#### [About this task]
Could you restate word for word every line of the records below, from the first one to the one holding "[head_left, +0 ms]"?

*** Excerpted data Section Begins ***

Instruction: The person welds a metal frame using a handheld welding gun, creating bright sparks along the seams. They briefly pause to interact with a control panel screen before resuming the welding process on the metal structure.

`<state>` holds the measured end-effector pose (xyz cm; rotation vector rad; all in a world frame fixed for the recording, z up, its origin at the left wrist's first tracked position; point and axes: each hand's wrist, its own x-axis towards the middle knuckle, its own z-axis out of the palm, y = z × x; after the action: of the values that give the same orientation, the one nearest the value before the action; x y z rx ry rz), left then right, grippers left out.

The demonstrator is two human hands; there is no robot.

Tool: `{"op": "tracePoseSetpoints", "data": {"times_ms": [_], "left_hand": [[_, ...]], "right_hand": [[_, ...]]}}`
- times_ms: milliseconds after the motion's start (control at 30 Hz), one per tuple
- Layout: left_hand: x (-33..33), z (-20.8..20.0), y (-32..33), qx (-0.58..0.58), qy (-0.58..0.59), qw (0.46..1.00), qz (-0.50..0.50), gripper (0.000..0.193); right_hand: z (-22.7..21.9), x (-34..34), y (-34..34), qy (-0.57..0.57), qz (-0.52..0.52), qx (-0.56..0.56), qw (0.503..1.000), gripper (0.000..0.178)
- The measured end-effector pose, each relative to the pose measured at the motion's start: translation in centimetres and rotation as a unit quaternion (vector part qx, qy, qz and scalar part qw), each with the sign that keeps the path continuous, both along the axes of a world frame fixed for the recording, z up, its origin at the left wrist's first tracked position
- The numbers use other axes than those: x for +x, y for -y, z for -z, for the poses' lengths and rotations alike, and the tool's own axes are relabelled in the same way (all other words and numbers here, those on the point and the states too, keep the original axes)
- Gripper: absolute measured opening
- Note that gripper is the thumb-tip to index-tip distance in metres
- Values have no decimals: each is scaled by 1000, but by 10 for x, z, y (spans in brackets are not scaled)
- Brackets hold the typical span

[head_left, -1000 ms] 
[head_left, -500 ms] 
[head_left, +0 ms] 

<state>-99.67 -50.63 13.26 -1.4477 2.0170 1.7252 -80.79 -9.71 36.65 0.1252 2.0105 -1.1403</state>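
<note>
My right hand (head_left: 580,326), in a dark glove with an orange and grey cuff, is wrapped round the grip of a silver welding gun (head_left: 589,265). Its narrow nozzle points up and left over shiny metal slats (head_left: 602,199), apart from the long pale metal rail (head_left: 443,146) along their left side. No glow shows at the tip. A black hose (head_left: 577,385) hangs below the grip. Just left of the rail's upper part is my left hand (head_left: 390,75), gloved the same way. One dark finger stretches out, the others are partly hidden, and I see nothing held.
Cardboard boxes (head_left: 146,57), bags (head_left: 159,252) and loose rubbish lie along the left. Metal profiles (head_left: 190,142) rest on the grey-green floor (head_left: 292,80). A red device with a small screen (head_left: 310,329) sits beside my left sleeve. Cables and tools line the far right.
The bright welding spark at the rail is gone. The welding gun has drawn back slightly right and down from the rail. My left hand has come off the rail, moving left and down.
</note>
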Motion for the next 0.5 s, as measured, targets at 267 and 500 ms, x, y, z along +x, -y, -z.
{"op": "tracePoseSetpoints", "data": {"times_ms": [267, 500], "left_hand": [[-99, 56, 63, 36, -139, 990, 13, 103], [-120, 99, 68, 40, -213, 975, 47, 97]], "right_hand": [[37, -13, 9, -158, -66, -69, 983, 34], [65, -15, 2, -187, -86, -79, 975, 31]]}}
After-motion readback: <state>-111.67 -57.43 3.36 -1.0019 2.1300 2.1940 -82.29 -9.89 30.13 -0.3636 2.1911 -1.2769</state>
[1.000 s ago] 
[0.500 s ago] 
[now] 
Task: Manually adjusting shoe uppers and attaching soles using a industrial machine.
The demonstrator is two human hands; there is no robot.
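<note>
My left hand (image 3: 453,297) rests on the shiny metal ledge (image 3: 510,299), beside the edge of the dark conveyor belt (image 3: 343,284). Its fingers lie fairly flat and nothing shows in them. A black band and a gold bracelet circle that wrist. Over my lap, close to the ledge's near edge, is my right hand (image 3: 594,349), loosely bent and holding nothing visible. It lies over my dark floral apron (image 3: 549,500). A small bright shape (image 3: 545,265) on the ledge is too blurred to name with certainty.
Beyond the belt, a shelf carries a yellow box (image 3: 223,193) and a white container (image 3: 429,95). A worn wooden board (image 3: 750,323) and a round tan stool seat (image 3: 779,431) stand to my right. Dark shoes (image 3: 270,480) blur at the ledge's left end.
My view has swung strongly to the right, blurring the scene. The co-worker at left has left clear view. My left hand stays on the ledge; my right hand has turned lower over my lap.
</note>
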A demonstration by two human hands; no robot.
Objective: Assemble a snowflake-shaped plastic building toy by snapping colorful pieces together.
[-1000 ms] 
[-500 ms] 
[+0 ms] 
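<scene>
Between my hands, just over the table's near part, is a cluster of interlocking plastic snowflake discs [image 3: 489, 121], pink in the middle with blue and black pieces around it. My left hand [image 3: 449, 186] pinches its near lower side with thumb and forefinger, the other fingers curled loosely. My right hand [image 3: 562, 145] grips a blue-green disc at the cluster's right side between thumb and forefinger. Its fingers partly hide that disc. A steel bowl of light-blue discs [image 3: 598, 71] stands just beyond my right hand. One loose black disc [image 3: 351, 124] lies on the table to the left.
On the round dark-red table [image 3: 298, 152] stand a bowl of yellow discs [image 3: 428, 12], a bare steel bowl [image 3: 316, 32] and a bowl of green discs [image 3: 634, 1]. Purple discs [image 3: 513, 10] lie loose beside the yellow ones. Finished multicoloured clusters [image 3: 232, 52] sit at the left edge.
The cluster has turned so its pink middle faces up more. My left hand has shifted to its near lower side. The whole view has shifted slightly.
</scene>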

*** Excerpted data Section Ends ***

#### [Answer space]
Instruction: The person welds a metal frame using a handheld welding gun, creating bright sparks along the seams. They briefly pause to interact with a control panel screen before resuming the welding process on the metal structure.

`<state>` holds the measured end-effector pose (xyz cm; rotation vector rad; all in a world frame fixed for the recording, z up, its origin at the left wrist's first tracked position; point and axes: each hand's wrist, its own x-axis towards the middle knuckle, its own z-axis out of the palm, y = z × x; after the action: of the values that give the same orientation, the one nearest the value before the action; x y z rx ry rz), left then right, grippers left out.

The demonstrator is two human hands; there is no robot.

Tool: `{"op": "tracePoseSetpoints", "data": {"times_ms": [_], "left_hand": [[_, ...]], "right_hand": [[_, ...]]}}`
- times_ms: milliseconds after the motion's start (control at 30 Hz), one per tuple
- Layout: left_hand: x (-33..33), z (-20.8..20.0), y (-32..33), qx (-0.58..0.58), qy (-0.58..0.59), qw (0.46..1.00), qz (-0.50..0.50), gripper (0.000..0.193); right_hand: z (-22.7..21.9), x (-34..34), y (-34..34), qy (-0.57..0.57), qz (-0.52..0.52), qx (-0.56..0.56), qw (0.503..1.000), gripper (0.000..0.178)
- The measured end-effector pose, each relative to the pose measured at the motion's start: translation in centimetres and rotation as a unit quaternion (vector part qx, qy, qz and scalar part qw), each with the sign that keeps the path continuous, both along the axes of a world frame fixed for the recording, z up, its origin at the left wrist's first tracked position
- The numbers use other axes than those: x for +x, y for -y, z for -z, for the poses' lengths and rotations alike, and the tool's own axes are relabelled in the same way (all other words and numbers here, those on the point and the states too, keep the original axes)
- Gripper: absolute measured opening
- Note that gripper is the thumb-tip to index-tip distance in metres
- Values have no decimals: each is scaled by 1000, but by 10 for x, z, y (spans in brackets are not scaled)
- Brackets hold the typical span

[head_left, -1000 ms] 
[head_left, -500 ms] 
[head_left, +0 ms] 

There is nothing further in this answer.